**REQUIRED WORK:** Copy out the whole listing exactly as written, leaving the pictures behind.

**DATA EXTRACT:**
☆ ☆ ☆ ☆

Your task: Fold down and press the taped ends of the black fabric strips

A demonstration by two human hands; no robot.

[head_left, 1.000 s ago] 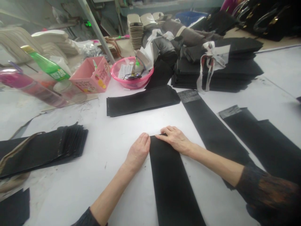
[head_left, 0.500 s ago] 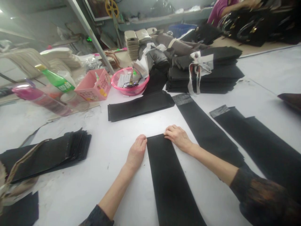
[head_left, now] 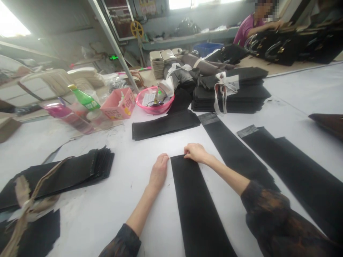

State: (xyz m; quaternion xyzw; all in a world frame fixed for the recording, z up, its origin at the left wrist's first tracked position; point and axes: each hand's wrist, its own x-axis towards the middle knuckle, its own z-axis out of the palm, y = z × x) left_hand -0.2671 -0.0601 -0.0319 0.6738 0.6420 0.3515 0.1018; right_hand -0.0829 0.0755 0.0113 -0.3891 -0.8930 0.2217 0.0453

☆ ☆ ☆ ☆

**FINISHED EXERCISE:**
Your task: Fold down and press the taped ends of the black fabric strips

A demonstration by two human hands; no robot.

[head_left, 1.000 s ago] 
[head_left, 0.500 s ago] 
[head_left, now] 

State: (xyz m; quaternion xyzw; all in a world frame fixed for the recording, z up, its origin at the left wrist's first tracked position; point and axes: each hand's wrist, its own x-axis towards the middle knuckle, its own z-axis out of the palm, y = z × x) left_hand -0.2671 -0.0601 -0.0319 0.6738 0.6420 0.3515 0.1018; right_hand -0.0829 0.0755 0.0113 -0.3891 -0.8930 0.2217 0.0453

Work on the exercise is now finished.